Task description:
Of all the lines below, output only those starting at the one with "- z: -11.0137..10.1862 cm" and ending at the one with "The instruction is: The", both ends included, exactly as written.
Task data Start Marker
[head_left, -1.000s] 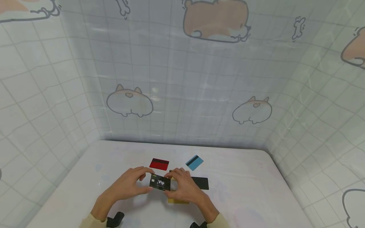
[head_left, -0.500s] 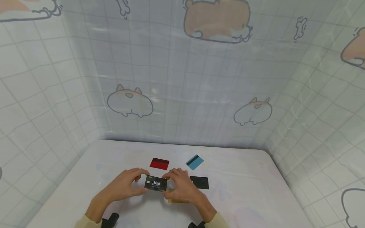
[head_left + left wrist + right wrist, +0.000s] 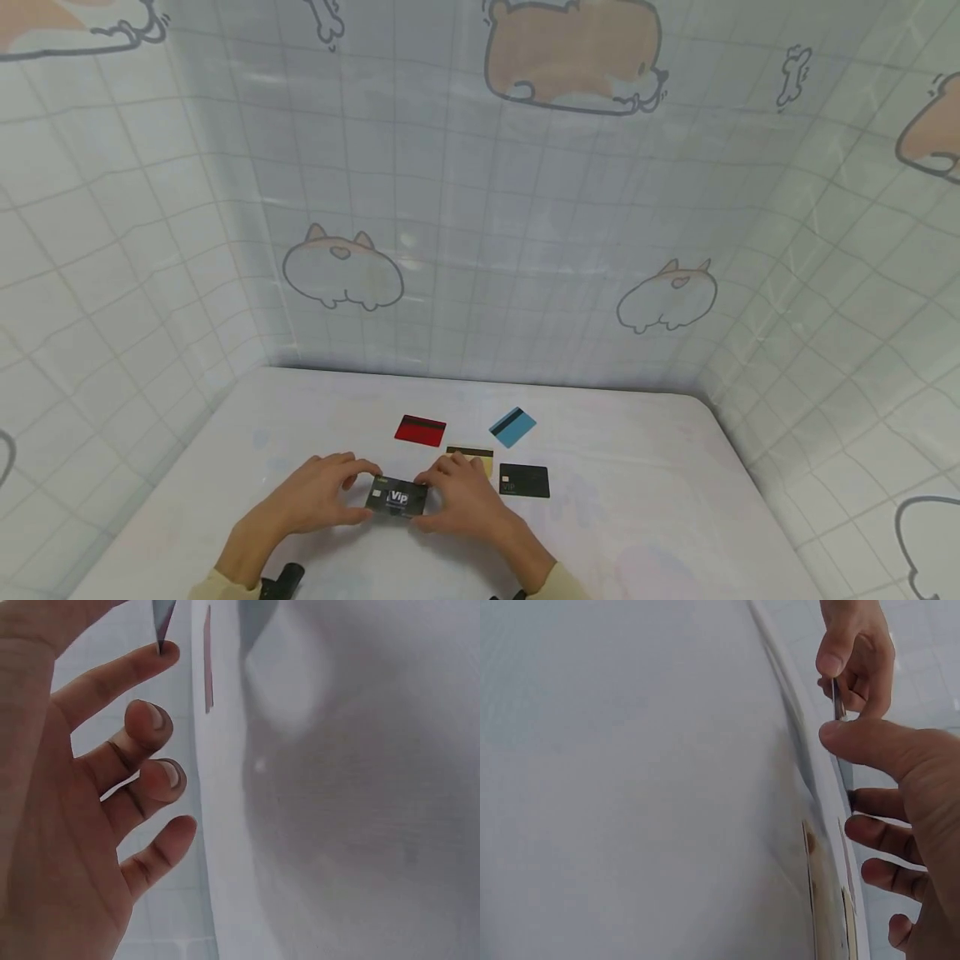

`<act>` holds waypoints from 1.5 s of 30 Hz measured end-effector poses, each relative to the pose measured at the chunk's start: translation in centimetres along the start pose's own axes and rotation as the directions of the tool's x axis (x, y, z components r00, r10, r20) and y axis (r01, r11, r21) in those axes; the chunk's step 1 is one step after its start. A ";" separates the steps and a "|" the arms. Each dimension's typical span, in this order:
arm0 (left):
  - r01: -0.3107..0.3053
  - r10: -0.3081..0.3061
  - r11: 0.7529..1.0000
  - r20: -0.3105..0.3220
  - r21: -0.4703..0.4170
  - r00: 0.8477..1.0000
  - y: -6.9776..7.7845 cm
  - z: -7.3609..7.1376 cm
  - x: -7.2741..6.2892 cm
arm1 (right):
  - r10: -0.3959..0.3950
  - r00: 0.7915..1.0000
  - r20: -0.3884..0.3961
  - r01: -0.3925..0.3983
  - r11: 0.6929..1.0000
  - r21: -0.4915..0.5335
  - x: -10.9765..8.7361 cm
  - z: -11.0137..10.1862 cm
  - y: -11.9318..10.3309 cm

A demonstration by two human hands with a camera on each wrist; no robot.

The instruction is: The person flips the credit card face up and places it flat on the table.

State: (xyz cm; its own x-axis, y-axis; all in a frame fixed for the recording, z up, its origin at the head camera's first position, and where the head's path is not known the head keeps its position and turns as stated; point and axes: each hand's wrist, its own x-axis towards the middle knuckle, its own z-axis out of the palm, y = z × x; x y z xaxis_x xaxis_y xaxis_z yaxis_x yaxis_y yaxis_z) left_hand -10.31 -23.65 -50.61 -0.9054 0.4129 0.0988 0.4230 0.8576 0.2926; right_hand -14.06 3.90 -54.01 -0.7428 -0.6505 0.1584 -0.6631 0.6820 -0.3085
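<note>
Holding black Vip card (image 3: 396, 498) above white table (image 3: 630, 525): left hand (image 3: 317, 497) pinches left corners, right hand (image 3: 461, 502) right corners. From my remote post, I'd favour light, even pressure, edges only, no bending, clear of yellow card (image 3: 486, 462) behind right hand.

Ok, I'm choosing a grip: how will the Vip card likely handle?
The Vip card is probably stiff: it looks flat between the left hand and right hand. Edge-on in the right wrist view, it looks thin, so likely light.
</note>
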 end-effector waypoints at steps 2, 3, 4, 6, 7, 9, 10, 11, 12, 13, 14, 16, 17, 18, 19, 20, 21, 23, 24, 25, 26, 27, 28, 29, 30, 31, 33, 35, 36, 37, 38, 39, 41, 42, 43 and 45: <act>0.008 -0.008 1.000 0.008 0.013 1.000 -0.2 0.1 0.0 | 0.003 1.000 0.011 -0.003 1.000 -0.012 0.1 0.2 -0.2; 0.013 -0.013 1.000 0.012 0.016 1.000 -0.3 0.1 0.0 | 0.006 1.000 0.017 -0.005 1.000 -0.018 0.2 0.3 -0.2; 0.018 -0.018 1.000 0.017 0.017 1.000 -0.3 0.1 0.0 | 0.007 1.000 0.022 -0.007 1.000 -0.022 0.2 0.4 -0.3; 0.034 -0.035 0.999 0.029 0.024 0.999 -0.5 0.2 0.0 | 0.007 1.000 0.031 -0.005 0.999 -0.039 0.4 0.5 -0.5; 0.045 -0.046 0.999 0.035 0.027 0.998 -0.5 0.3 0.1 | 0.005 0.999 0.033 -0.003 0.999 -0.051 0.5 0.5 -0.6; 0.072 -0.074 0.997 0.052 0.032 0.996 -0.6 0.4 0.2 | 0.002 0.999 0.040 0.001 0.997 -0.075 0.7 0.5 -0.9; 0.084 -0.086 0.996 0.061 0.038 0.994 -0.7 0.5 0.3 | 0.001 0.999 0.043 0.003 0.996 -0.087 0.8 0.4 -1.0; 0.097 -0.099 0.994 0.069 0.041 0.993 -0.8 0.6 0.3 | 0.000 0.999 0.047 0.005 0.995 -0.099 0.8 0.4 -1.0; 0.109 -0.112 0.993 0.076 0.046 0.991 -0.8 0.7 0.4 | 0.000 0.999 0.051 0.006 0.994 -0.108 0.9 0.4 -1.1; 0.115 -0.119 0.992 0.081 0.049 0.990 -0.9 0.8 0.4 | 0.001 0.999 0.054 0.005 0.994 -0.113 1.0 0.4 -1.1; 0.118 -0.123 0.992 0.085 0.052 0.989 -0.9 0.8 0.5 | 0.001 0.998 0.056 0.006 0.993 -0.117 1.0 0.4 -1.2; 0.116 -0.120 0.992 0.087 0.055 0.989 -1.0 0.9 0.5 | -0.004 0.998 0.057 0.011 0.992 -0.123 1.1 0.4 -1.2; 0.112 -0.117 0.992 0.086 0.056 0.989 -1.1 1.0 0.6 | -0.006 0.998 0.057 0.013 0.992 -0.126 1.2 0.5 -1.2; 0.107 -0.112 0.993 0.085 0.059 0.990 -1.1 1.0 0.6 | -0.009 0.998 0.056 0.017 0.991 -0.131 1.2 0.5 -1.1; 0.101 -0.106 0.993 0.082 0.061 0.991 -1.1 1.0 0.6 | -0.012 0.999 0.053 0.019 0.991 -0.131 1.2 0.5 -1.1; 0.095 -0.100 0.993 0.080 0.064 0.992 -1.1 1.0 0.6 | -0.014 0.999 0.052 0.021 0.990 -0.137 1.3 0.6 -1.1; 0.090 -0.095 0.994 0.076 0.067 0.993 -1.2 1.1 0.7 | -0.015 0.999 0.051 0.022 0.990 -0.140 1.3 0.7 -1.0; 0.082 -0.088 0.993 0.069 0.081 0.994 -1.2 1.1 0.8 | -0.009 0.999 0.054 0.017 0.990 -0.142 1.4 0.7 -1.0; 0.080 -0.086 0.993 0.066 0.087 0.994 -1.3 1.1 0.8 | -0.006 0.999 0.053 0.014 0.990 -0.141 1.4 0.7 -1.0; 0.079 -0.085 0.993 0.063 0.093 0.994 -1.3 1.0 0.9 | -0.002 0.999 0.054 0.009 0.991 -0.137 1.5 0.8 -1.0; 0.078 -0.084 0.992 0.060 0.097 0.995 -1.3 1.0 0.9 | 0.003 0.998 0.056 0.005 0.990 -0.138 1.5 0.8 -1.0; 0.078 -0.084 0.992 0.058 0.099 0.995 -1.3 1.0 1.0 | 0.008 0.998 0.058 0.000 0.991 -0.134 1.5 0.7 -1.1; 0.080 -0.086 0.992 0.058 0.100 0.995 -1.2 0.9 1.0 | 0.013 0.998 0.059 -0.005 0.991 -0.131 1.5 0.7 -1.1; 0.081 -0.088 0.992 0.058 0.101 0.994 -1.2 0.9 1.0 | 0.017 0.998 0.060 -0.009 0.992 -0.128 1.5 0.6 -1.1; 0.082 -0.088 0.992 0.059 0.100 0.994 -1.2 0.8 1.0 | 0.020 0.998 0.060 -0.012 0.992 -0.127 1.6 0.6 -1.1; 0.084 -0.090 0.992 0.059 0.097 0.994 -1.1 0.8 1.0 | 0.022 0.998 0.061 -0.014 0.992 -0.126 1.6 0.6 -1.1; 0.086 -0.092 0.992 0.063 0.092 0.994 -1.1 0.8 1.0 | 0.027 0.998 0.065 -0.019 0.992 -0.122 1.6 0.6 -1.1; 0.085 -0.091 0.992 0.065 0.088 0.994 -1.0 0.7 0.9 | 0.029 0.997 0.069 -0.021 0.993 -0.118 1.6 0.6 -1.1; 0.086 -0.092 0.992 0.067 0.088 0.994 -1.0 0.7 0.9 | 0.030 0.997 0.072 -0.022 0.993 -0.116 1.6 0.6 -1.1; 0.085 -0.091 0.993 0.067 0.086 0.994 -1.0 0.7 0.9 | 0.031 0.997 0.074 -0.023 0.993 -0.114 1.6 0.6 -1.1; 0.084 -0.090 0.993 0.068 0.084 0.994 -0.9 0.8 0.9 | 0.032 0.997 0.074 -0.024 0.994 -0.111 1.6 0.7 -1.1; 0.088 -0.093 0.993 0.068 0.083 0.993 -1.0 0.8 0.9 | 0.032 0.997 0.075 -0.024 0.994 -0.109 1.6 0.7 -1.1; 0.095 -0.100 0.992 0.069 0.078 0.993 -1.0 0.9 1.0 | 0.036 0.997 0.075 -0.028 0.994 -0.102 1.6 0.7 -1.0; 0.098 -0.104 0.992 0.069 0.079 0.992 -1.0 1.0 1.0 | 0.036 0.997 0.073 -0.029 0.995 -0.099 1.6 0.7 -1.0; 0.103 -0.108 0.992 0.069 0.078 0.992 -1.0 1.0 1.0 | 0.037 0.997 0.071 -0.030 0.995 -0.098 1.6 0.8 -1.0; 0.114 -0.120 0.990 0.070 0.080 0.990 -1.1 1.1 1.1 | 0.040 0.997 0.070 -0.033 0.995 -0.094 1.5 0.8 -1.0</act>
State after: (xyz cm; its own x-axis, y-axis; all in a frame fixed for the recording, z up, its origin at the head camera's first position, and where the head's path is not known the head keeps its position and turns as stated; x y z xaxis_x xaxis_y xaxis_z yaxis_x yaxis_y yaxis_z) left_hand -11.68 -23.79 -51.91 -0.9447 0.3280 -0.0041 0.3187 0.9207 0.2252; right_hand -14.47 2.00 -54.20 -0.7605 -0.6444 0.0799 -0.6436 0.7317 -0.2244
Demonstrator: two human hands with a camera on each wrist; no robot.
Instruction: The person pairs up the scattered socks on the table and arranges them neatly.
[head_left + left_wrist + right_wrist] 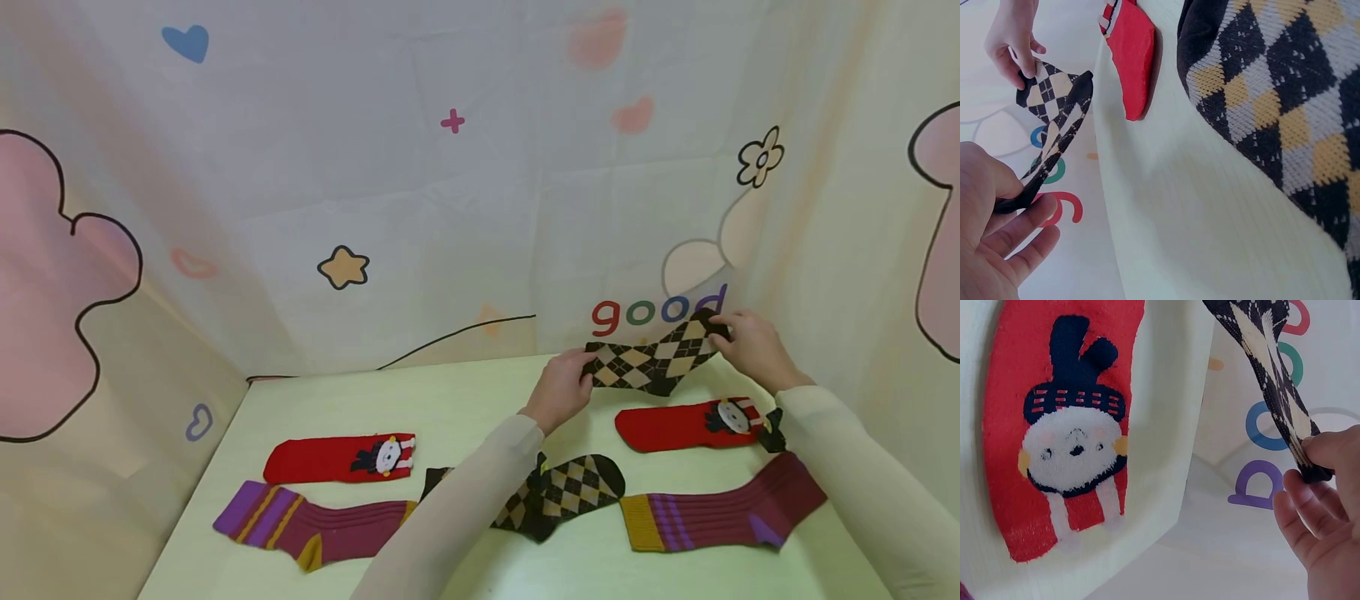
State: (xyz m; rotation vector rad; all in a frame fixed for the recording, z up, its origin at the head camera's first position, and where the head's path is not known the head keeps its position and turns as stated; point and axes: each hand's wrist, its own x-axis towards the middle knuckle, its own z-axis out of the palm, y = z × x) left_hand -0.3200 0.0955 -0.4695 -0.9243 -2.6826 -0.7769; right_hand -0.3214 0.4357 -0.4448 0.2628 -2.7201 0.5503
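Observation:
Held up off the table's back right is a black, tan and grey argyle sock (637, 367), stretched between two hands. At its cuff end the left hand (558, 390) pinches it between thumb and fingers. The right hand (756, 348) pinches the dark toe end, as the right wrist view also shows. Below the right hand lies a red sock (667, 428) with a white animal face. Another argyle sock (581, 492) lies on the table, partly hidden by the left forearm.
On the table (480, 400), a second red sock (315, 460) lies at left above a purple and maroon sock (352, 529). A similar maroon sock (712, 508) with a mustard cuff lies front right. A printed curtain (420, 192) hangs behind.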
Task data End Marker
Exercise output:
  - z: -11.0137..10.1862 cm
  - y: -11.9318..10.3309 cm

A demonstration by two human hands with a camera on each wrist; no robot.

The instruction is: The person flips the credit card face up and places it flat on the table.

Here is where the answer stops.